Stomatological Hospital and State Key Laboratory of Pharmaceutical Biotechnology, Nanjing University, Nanjing, China.
J Cell Physiol. 2010 Jun;223(3):610-22. doi: 10.1002/jcp.22052.
The objectives of this study were to investigate the early response to mechanical stress in neonatal rat mandibular chondrocytes by proteomic analysis. To evaluate its molecular mechanism, chondrocytes were isolated and cultured in vitro, then loaded mechanical stress by four-point bending system on different patterns. Morphological observation, flow cytometric analysis, and MTT assays indicated that 4,000 microstrain loading for 60 min was an appropriate mechanical stimulus for the following proteome analysis, which produced a transient but obvious inhibitory effect on the cell cycle. Therefore, we took a proteomic approach to identify significantly differential expression proteins in chondrocytes under this mechanical stress. Using 2-DE and MALDI-TOF, we identified seven differentially expressed proteins including the MAPK pathway inhibitor RKIP, cytoskeleton proteins, actin and vimentin, and other selected proteins. Some differentially expressed proteins were validated by both Western blot analysis and fluorescent staining of cytoskeleton at different loading times. The vimentin and RKIP responsive expression were also proven in vivo in oral orthopedic treatment rats, which was in line with the result in vitro. The histological changes in cartilage also showed the inhibition effect.

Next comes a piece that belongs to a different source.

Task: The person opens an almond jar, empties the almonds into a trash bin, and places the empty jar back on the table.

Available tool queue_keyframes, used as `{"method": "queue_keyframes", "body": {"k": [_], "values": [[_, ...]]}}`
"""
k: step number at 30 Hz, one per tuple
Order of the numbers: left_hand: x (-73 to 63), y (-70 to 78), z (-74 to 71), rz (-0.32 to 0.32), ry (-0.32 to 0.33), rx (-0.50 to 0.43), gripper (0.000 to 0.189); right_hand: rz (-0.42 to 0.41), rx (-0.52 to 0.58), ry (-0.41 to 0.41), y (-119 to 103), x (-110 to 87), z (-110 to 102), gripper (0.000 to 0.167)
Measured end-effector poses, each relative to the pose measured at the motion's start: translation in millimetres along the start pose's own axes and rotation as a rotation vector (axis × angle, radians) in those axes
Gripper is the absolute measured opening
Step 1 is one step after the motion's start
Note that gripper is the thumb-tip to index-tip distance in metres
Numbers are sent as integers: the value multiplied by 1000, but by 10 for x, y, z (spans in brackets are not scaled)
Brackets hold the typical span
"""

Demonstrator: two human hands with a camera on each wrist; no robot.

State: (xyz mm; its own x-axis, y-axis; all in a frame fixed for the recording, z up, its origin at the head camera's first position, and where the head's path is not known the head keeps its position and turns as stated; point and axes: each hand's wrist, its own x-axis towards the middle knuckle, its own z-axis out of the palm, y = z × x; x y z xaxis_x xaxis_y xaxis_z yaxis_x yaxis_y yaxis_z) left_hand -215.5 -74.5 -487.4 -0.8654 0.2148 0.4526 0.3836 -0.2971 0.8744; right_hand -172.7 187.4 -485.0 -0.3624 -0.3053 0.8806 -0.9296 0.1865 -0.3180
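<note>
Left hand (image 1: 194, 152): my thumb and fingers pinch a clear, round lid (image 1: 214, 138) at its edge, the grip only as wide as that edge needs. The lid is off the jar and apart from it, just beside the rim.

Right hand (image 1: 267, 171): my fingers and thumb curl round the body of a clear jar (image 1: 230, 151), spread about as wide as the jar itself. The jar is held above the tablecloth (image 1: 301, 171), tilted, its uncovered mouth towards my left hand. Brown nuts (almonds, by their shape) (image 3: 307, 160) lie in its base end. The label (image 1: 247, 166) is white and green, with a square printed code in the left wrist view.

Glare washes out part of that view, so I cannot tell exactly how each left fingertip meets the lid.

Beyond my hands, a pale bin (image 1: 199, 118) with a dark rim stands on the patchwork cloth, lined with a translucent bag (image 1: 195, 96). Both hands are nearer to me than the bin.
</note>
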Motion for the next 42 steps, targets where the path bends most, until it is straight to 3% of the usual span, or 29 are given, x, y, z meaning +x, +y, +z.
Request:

Furthermore, the expressional level of phosphorylated ERK was increased, which demonstrates the changes in MAPK activity. Taken together, these data indicate that mechanical stress resulted in vimentin expression changes first and then led to the subsequent changes in actin expression, MAPK pathway regulated by RKIP and heat shock protein GRP75. All those changes contributed to the cytoskeleton remolding and cell cycle inhibition, finally led to condylar remodeling.

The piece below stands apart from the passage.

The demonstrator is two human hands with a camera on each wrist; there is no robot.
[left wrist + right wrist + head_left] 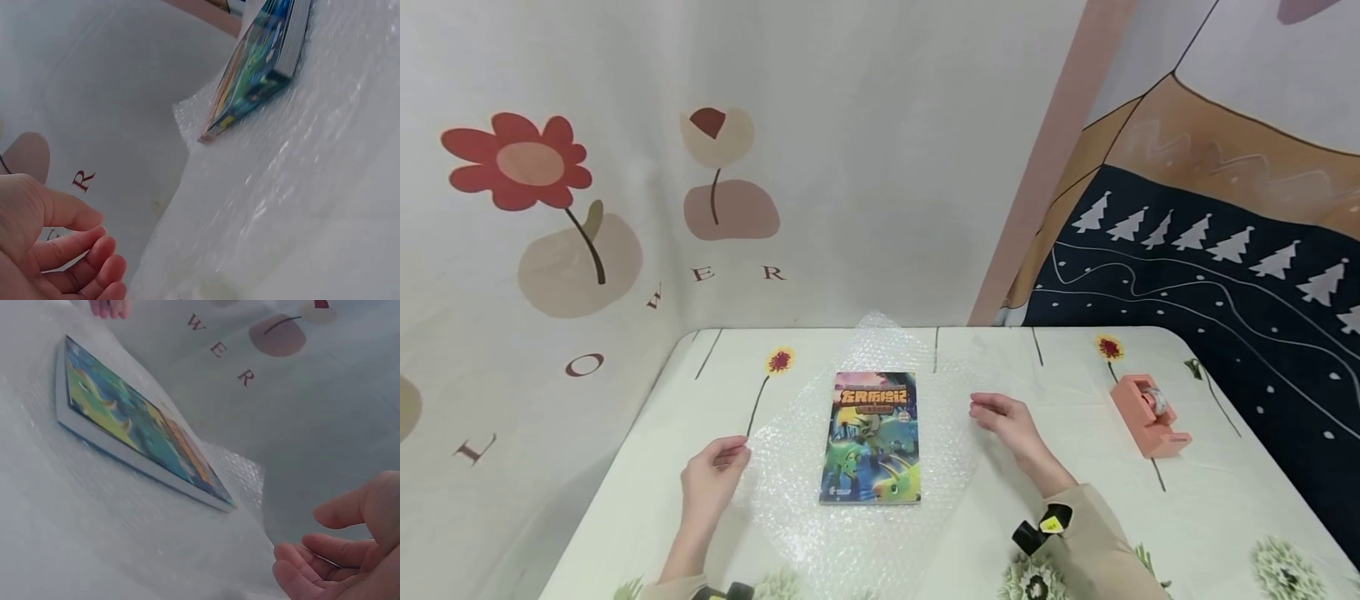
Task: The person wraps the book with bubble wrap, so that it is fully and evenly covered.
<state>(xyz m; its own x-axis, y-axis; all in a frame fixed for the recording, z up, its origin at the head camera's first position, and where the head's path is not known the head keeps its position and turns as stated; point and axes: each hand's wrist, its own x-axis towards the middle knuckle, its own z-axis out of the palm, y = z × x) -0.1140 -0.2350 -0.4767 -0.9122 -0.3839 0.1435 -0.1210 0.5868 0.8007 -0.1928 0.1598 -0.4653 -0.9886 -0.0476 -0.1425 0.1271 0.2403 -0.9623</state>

本研究旨在通过蛋白质组学分析探讨机械应力对新生大鼠下颌软骨细胞的早期应答。为了评估其分子机制,我们将软骨细胞分离并在体外培养,然后通过四点弯曲系统以不同模式加载机械应力。形态学观察、流式细胞分析和 MTT 测定表明,4000 微应变加载 60 分钟是进行后续蛋白质组分析的适当机械刺激,它对细胞周期产生短暂但明显的抑制作用。因此,我们采用蛋白质组学方法鉴定在这种机械应力下软骨细胞中差异表达的蛋白质。通过 2-DE 和 MALDI-TOF,我们鉴定了 7 种差异表达的蛋白质,包括 MAPK 通路抑制剂 RKIP、细胞骨架蛋白肌动蛋白和波形蛋白以及其他选定的蛋白质。一些差异表达的蛋白质通过 Western blot 分析和不同加载时间的细胞骨架荧光染色得到了验证。在口腔矫形治疗大鼠体内也证实了波形蛋白和 RKIP 的应答表达,与体外结果一致。软骨的组织学变化也显示出抑制作用。此外,磷酸化 ERK 的表达水平增加,表明 MAPK 活性发生变化。总之,这些数据表明,机械应力首先导致波形蛋白表达的变化,然后导致肌动蛋白表达的后续变化,受 RKIP 和热休克蛋白 GRP75 调节的 MAPK 通路。所有这些变化都导致细胞骨架重塑和细胞周期抑制,最终导致髁突重塑。